We had a nice relaxing Christmas and stayed close to home, visiting family that lives in our town. I took a different approach with some gift giving this year, and made some homemade gifts, which I wanted to share with you.

I always do some holiday baking, and make a few different kinds of cookies for gifting to friends and family members that we will see during the time around Christmas. This year, I had a little extra time on my hands and decided to make some biscotti for our neighbors as well. I kept this very simple by placing about half a dozen biscotti cookies on a holiday themed paper plate and sealing the plate within a gallon size freezer bag. It wasn’t a super pretty presentation, but it was practical and inexpensive, and the neighbors were thankful for the little gift. I stuck to about a half dozen per family as I know that families are typically inundated with holiday treats this time of year, so it was just a small sampling, not an overwhelming amount. I also chose to gift biscotti because they aren’t super sweet and can even be enjoyed with a cup of coffee or tea. I kept the flavors neutral by making one batch with orange zest and another with lemon zest. They were tasty but not overpowering.

Citrus Zested Biscotti

adapted from The Kitchn
Makes approximately 2 dozen cookies

Ingredients

1/4 cup mild olive oil
3/4 cup sugar
2 teaspoon vanilla extract
1/2 teaspoon almond extract
2 eggs
1 3/4 cups flour
1/4 teaspoon salt
1 teaspoon baking powder
1 tablespoon lemon or orange zest

Instructions

  1. Prep: Preheat oven to 300°F. Line a cookie sheet with parchment.
  2. Mix the wet ingredients: In a stand mixer, mix the olive oil and sugar on medium speed until blended. Switch the machine to low, and add the vanilla extract, almond extract, and eggs, and continue to mix until well blended.
  3. Mix the dry ingredients: In small bowl, whisk together the flour, salt and baking powder. With the mixer on low, gradually add the flour mixture and mix until blended. Add in the citrus zest and mix until distributed throughout dough. The dough will be sticky.
  4. Shape into logs: Using a spatula, give the mixture a final stir to be sure that everything is incorporated from the bottom of the bowl and well blended. Scoop out roughly half the dough and place it in a rough log shape lengthwise on the cookie sheet, leaving enough room next to it for the second log of dough. Dampen your hands and quickly shape the dough into a long, thin log, about 12 inches long and 2 inches wide. Repeat with the remaining dough.
  5. Par-bake the logs: Place the logs of biscotti in the oven and bake for about 25 minutes, or until the dough is just cooked through and very lightly browned. Remove from oven and let cool about 10 minutes. Meanwhile, turn the oven down to 275°F.
  6. Cut into cookies: Carefully pick up a log (or use two spatulas) and place on a cutting board. Using a sharp, thin, preferably serrated knife, cut the log into 1/2-inch slices. Repeat with the second log.
  7. Bake until lightly browned: Return the slices to the baking sheet, arranging them cut side down. Bake for another 8 to 10 minutes, until lightly browned.
  8. Cool and store: Cool biscotti on a rack. Store in an airtight container for up to two weeks or freeze for several months.

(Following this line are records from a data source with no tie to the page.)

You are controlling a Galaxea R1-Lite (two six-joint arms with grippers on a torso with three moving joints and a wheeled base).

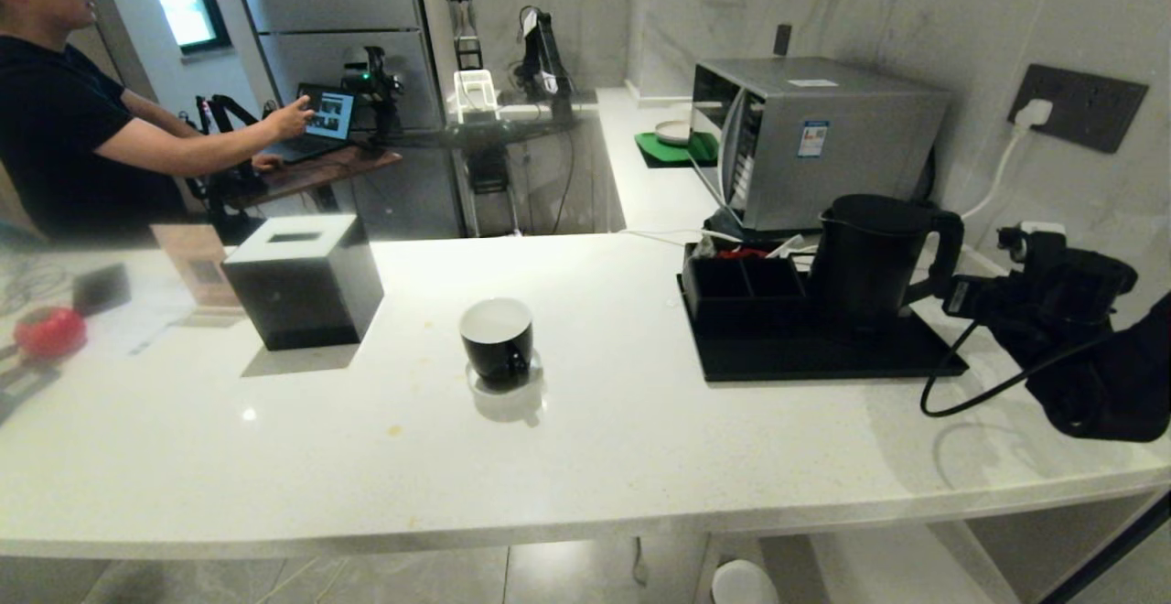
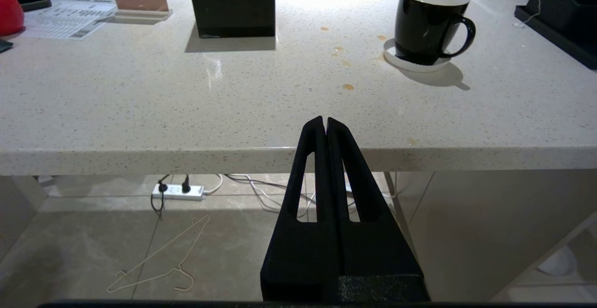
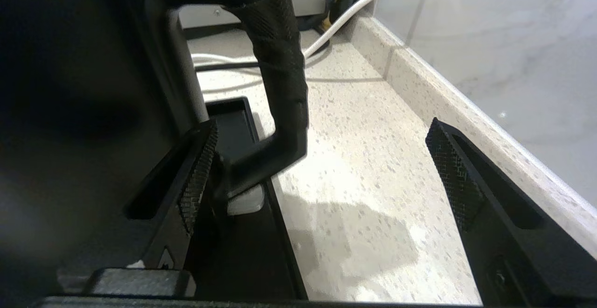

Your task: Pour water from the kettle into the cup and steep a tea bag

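Right tool (image 3: 322,168) wide open astride kettle (image 1: 869,256) handle, left tool (image 2: 325,126) closed, white speckled counter (image 1: 640,421)

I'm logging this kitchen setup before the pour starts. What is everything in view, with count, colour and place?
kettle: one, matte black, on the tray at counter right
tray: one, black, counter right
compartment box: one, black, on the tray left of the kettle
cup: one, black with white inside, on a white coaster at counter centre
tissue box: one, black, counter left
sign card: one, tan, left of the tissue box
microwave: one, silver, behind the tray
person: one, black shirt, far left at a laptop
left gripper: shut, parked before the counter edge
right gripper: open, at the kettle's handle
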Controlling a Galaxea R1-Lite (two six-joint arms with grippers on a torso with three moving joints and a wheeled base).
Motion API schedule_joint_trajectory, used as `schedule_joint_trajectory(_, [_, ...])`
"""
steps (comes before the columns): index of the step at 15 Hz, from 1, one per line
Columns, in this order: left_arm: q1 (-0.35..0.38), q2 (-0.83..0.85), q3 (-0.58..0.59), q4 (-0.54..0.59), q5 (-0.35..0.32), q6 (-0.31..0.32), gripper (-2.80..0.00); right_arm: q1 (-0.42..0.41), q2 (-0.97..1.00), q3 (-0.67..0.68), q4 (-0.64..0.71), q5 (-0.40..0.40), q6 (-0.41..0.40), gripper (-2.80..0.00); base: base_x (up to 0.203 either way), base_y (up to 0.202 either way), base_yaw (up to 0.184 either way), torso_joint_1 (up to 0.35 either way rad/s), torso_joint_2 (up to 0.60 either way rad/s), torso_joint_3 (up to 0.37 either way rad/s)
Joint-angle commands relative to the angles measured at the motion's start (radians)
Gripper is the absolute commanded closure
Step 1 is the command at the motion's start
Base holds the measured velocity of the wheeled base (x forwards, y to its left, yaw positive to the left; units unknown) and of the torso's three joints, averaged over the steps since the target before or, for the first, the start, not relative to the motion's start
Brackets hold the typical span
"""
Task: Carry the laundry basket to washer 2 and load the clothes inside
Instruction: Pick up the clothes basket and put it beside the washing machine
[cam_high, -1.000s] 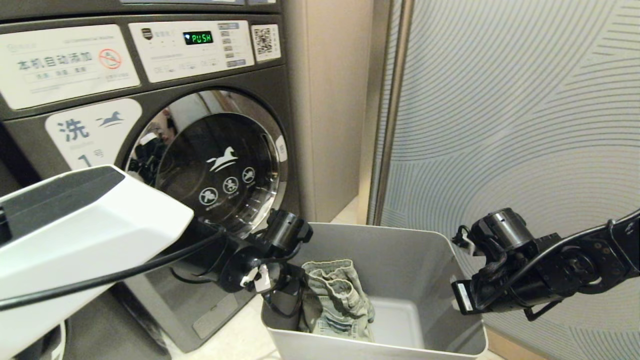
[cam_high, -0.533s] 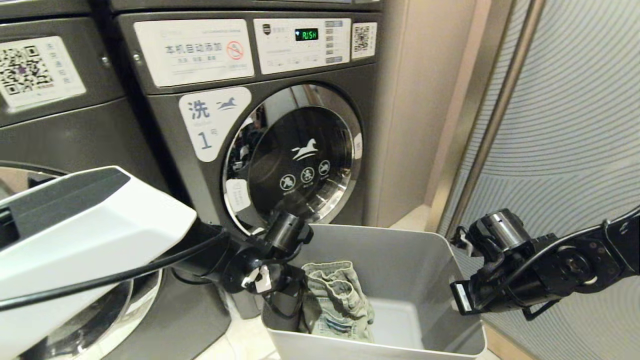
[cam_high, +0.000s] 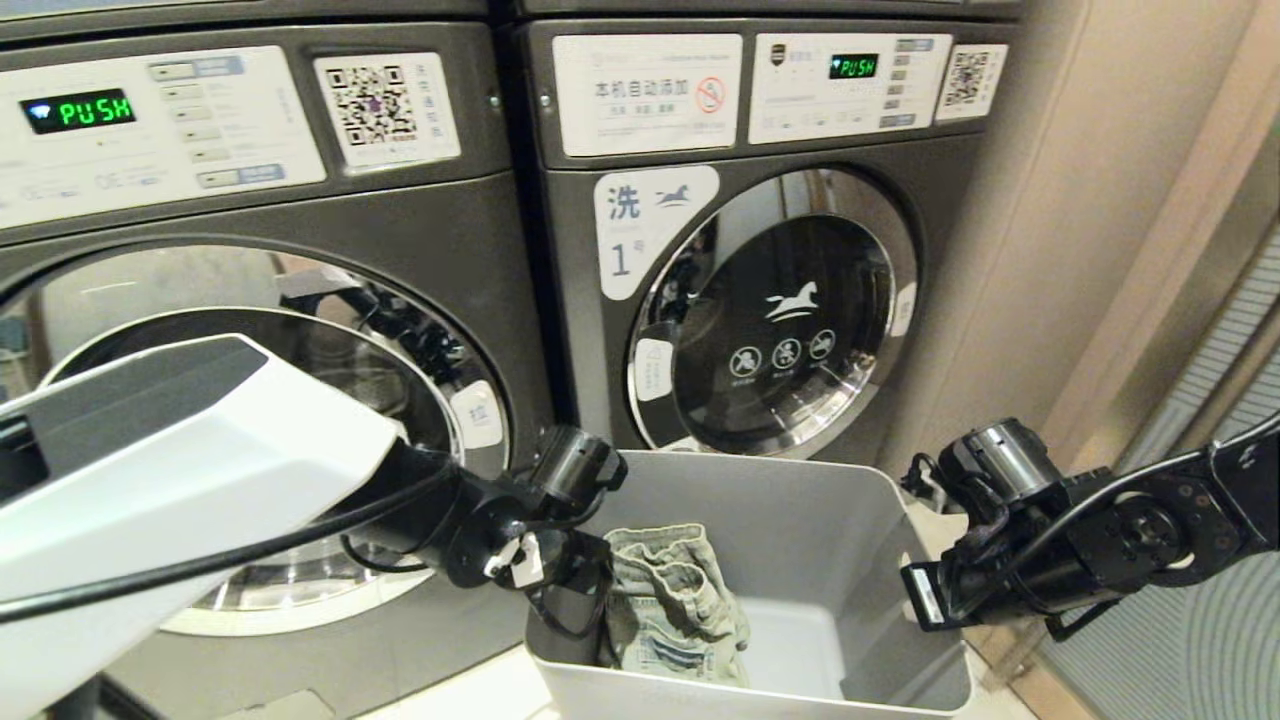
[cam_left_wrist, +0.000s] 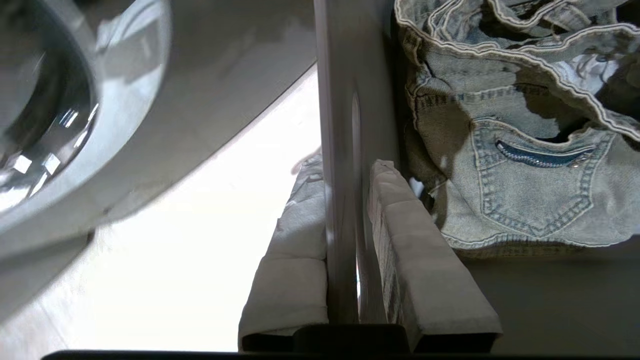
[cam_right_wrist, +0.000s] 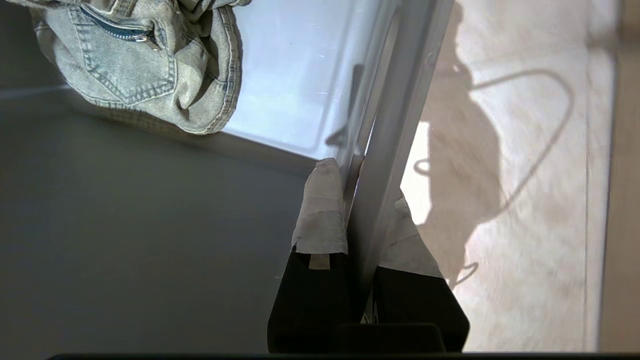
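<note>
Inside laundry basket (cam_high: 800, 520) — clothes (cam_high: 672, 600), crumpled, left wall.

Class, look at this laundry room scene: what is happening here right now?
A two-armed robot holds a grey plastic laundry basket by both side walls, left tool and right tool each clamped on one. A pale denim garment lies inside. The basket hangs before two dark front-loading washers, the one marked 1 with its door shut.

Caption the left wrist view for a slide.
Left gripper clamps the laundry basket wall; denim garment inside.
</note>
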Motion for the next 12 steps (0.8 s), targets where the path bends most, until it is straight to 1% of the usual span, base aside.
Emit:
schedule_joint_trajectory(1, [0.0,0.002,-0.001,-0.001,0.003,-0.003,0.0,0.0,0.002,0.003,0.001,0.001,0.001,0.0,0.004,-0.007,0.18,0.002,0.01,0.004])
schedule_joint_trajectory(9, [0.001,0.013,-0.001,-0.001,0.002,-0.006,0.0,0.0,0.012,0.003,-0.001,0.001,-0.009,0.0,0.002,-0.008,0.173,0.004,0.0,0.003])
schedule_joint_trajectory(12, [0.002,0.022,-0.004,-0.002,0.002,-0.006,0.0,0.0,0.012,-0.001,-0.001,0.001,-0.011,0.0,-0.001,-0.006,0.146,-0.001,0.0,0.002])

Some other homemade gifts I made this year included jars of biscotti mixes for the family members we would see. I took a recipe I had found on Pinterest from Girl Versus Dough, and my son and I whipped up these biscotti mixes on a rainy afternoon. Good project for the kiddos to help with, as he had fun using my canning funnel to put my pre-measured ingredients into the jars, and then gently pound the jars to level the ingredients.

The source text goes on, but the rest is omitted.